▼

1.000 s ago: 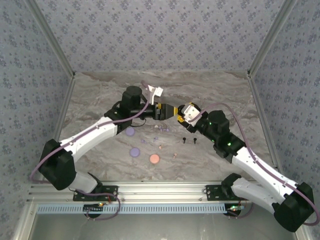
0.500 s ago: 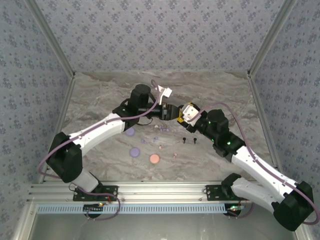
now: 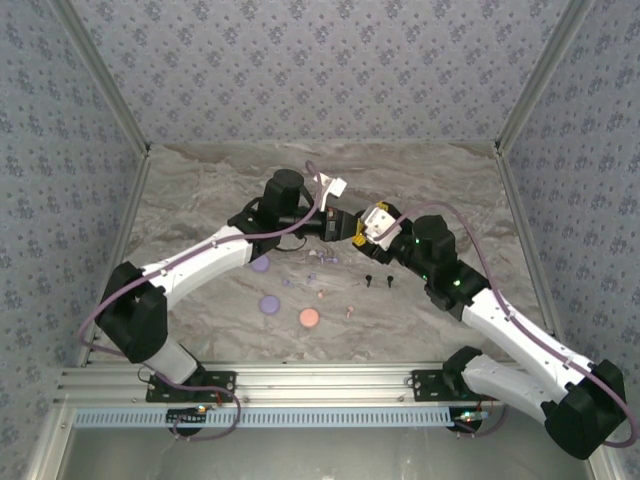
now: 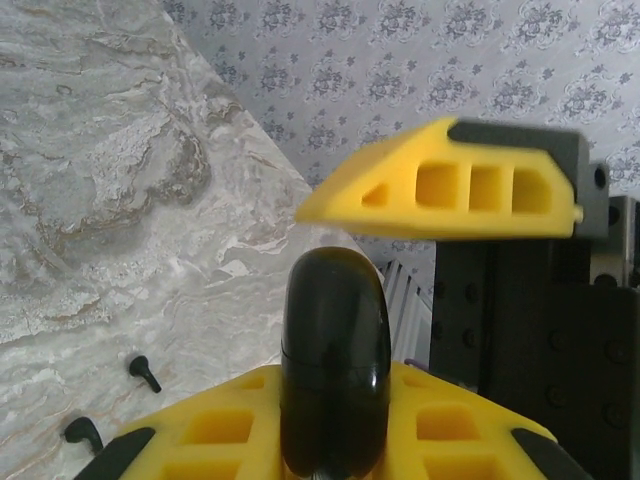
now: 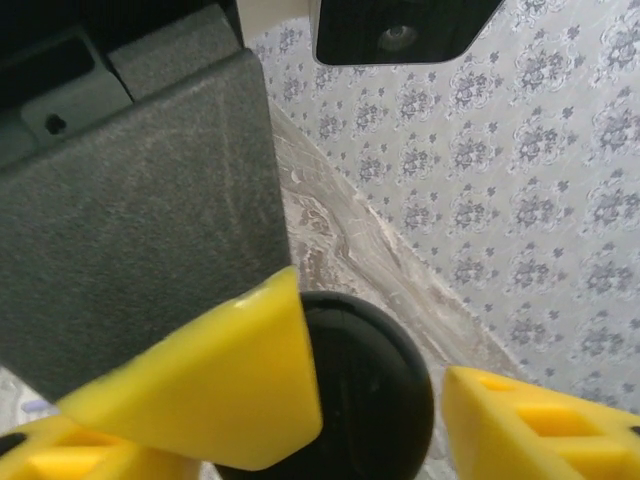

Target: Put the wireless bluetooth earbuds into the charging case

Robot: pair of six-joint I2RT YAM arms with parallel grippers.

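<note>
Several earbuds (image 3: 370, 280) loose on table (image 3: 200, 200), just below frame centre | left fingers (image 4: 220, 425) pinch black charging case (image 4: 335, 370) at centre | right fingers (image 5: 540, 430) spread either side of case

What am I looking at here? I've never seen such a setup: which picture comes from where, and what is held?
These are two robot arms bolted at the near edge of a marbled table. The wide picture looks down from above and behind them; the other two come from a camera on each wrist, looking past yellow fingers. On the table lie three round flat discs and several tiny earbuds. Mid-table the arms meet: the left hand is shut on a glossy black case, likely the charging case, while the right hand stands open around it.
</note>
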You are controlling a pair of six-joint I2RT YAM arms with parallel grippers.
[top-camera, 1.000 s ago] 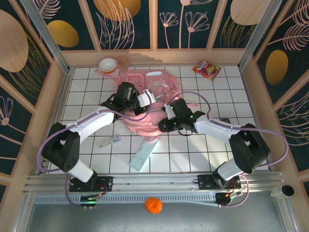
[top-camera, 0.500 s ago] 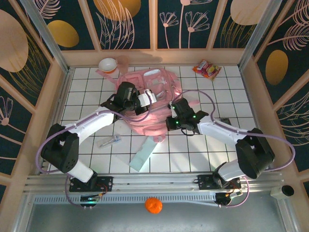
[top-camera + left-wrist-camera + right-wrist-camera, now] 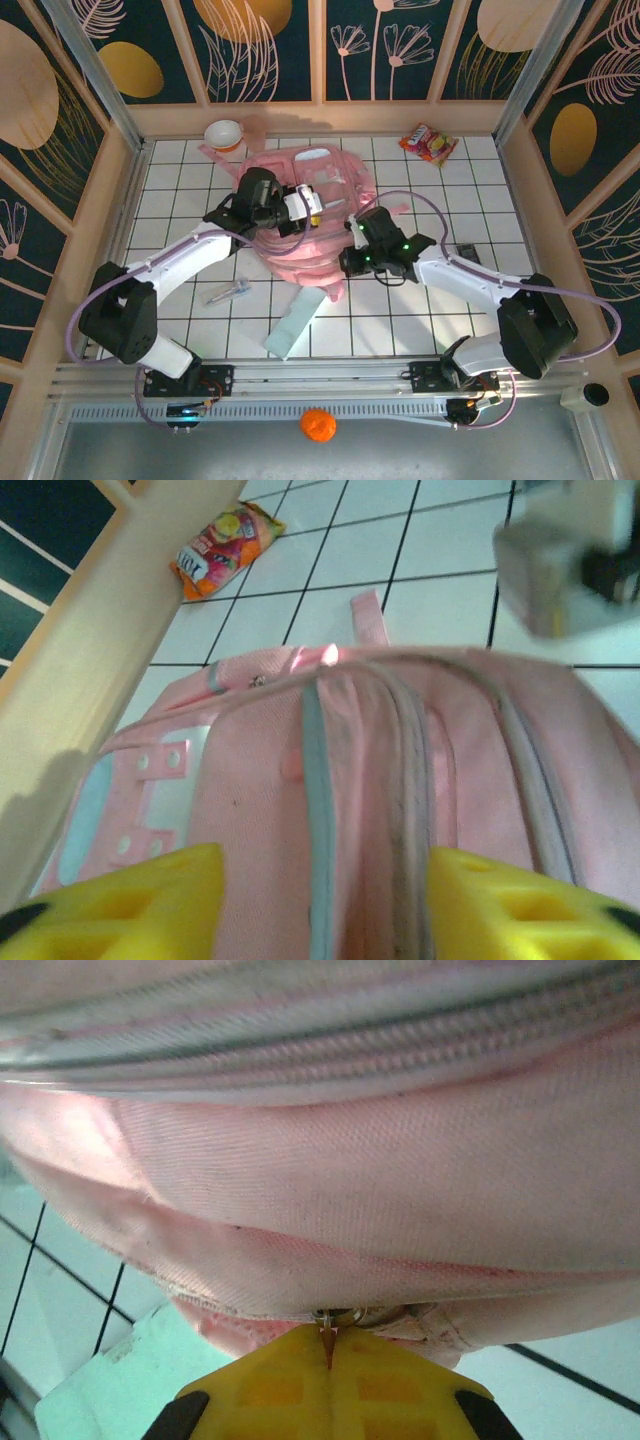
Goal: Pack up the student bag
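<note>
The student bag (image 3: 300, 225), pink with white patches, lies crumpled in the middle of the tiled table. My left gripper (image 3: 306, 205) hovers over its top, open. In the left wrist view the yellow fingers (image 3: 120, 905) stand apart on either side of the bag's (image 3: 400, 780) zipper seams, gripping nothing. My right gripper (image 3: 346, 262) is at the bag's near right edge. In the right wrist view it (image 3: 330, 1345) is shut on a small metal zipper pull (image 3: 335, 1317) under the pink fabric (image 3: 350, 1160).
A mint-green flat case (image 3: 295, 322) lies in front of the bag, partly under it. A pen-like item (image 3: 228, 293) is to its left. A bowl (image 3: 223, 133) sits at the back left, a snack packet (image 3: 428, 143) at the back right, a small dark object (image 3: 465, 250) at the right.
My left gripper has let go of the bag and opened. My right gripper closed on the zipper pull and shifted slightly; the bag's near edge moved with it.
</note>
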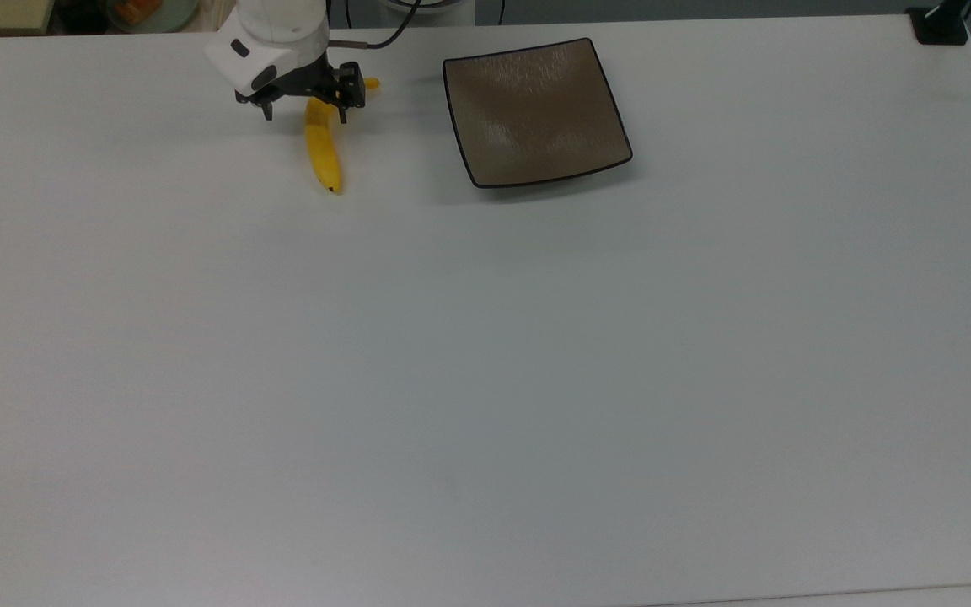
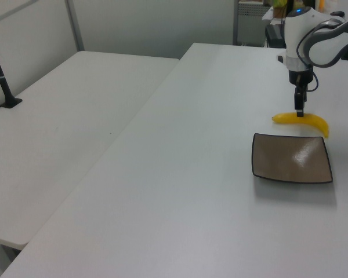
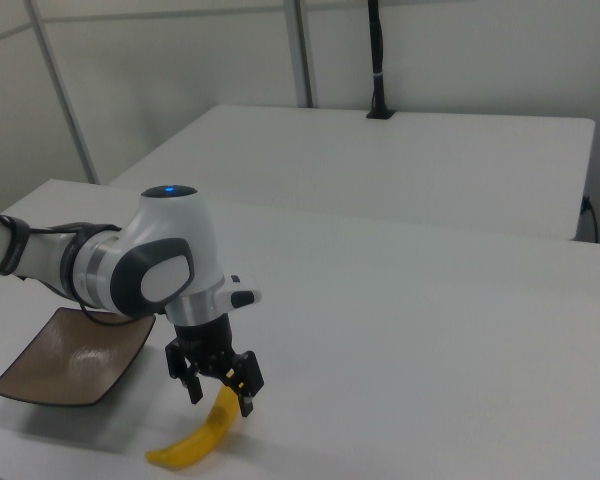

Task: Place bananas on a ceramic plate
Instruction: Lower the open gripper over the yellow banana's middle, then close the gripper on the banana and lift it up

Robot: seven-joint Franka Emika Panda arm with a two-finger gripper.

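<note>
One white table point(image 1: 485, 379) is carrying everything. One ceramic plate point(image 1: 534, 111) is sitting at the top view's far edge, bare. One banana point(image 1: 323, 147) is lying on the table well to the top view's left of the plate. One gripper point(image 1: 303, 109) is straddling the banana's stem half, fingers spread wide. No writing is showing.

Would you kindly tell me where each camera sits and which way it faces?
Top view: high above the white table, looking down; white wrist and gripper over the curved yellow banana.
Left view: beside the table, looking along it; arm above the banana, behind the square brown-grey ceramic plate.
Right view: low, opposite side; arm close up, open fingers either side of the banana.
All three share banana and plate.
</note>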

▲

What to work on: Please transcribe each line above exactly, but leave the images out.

Response to this task:
1.000 s ago: 
0.500 s ago: 
now: 
now: 
now: 

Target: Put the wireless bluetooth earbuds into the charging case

Robot: pair of six-joint I2RT YAM arms with parallel grippers.

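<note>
Several earbuds (image 3: 370, 280) loose on table (image 3: 200, 200), just below frame centre | left fingers (image 4: 220, 425) pinch black charging case (image 4: 335, 370) at centre | right fingers (image 5: 540, 430) spread either side of case

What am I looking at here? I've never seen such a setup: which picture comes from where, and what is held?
These are two robot arms bolted at the near edge of a marbled table. The wide picture looks down from above and behind them; the other two come from a camera on each wrist, looking past yellow fingers. On the table lie three round flat discs and several tiny earbuds. Mid-table the arms meet: the left hand is shut on a glossy black case, likely the charging case, while the right hand stands open around it.
</note>
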You are controlling a pair of six-joint I2RT YAM arms with parallel grippers.
[top-camera, 1.000 s ago] 
[top-camera, 0.500 s ago] 
[top-camera + left-wrist-camera + right-wrist-camera, now] 
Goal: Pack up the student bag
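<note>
The student bag (image 3: 300, 225), pink with white patches, lies crumpled in the middle of the tiled table. My left gripper (image 3: 306, 205) hovers over its top, open. In the left wrist view the yellow fingers (image 3: 120, 905) stand apart on either side of the bag's (image 3: 400, 780) zipper seams, gripping nothing. My right gripper (image 3: 346, 262) is at the bag's near right edge. In the right wrist view it (image 3: 330, 1345) is shut on a small metal zipper pull (image 3: 335, 1317) under the pink fabric (image 3: 350, 1160).
A mint-green flat case (image 3: 295, 322) lies in front of the bag, partly under it. A pen-like item (image 3: 228, 293) is to its left. A bowl (image 3: 223, 133) sits at the back left, a snack packet (image 3: 428, 143) at the back right, a small dark object (image 3: 465, 250) at the right.
My left gripper has let go of the bag and opened. My right gripper closed on the zipper pull and shifted slightly; the bag's near edge moved with it.
</note>
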
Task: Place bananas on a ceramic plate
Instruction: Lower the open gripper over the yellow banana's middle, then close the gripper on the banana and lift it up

Robot: seven-joint Franka Emika Panda arm with a two-finger gripper.

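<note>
One white table point(image 1: 485, 379) is carrying everything. One ceramic plate point(image 1: 534, 111) is sitting at the top view's far edge, bare. One banana point(image 1: 323, 147) is lying on the table well to the top view's left of the plate. One gripper point(image 1: 303, 109) is straddling the banana's stem half, fingers spread wide. No writing is showing.

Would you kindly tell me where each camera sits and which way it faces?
Top view: high above the white table, looking down; white wrist and gripper over the curved yellow banana.
Left view: beside the table, looking along it; arm above the banana, behind the square brown-grey ceramic plate.
Right view: low, opposite side; arm close up, open fingers either side of the banana.
All three share banana and plate.
</note>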

Nothing remains to add to the answer.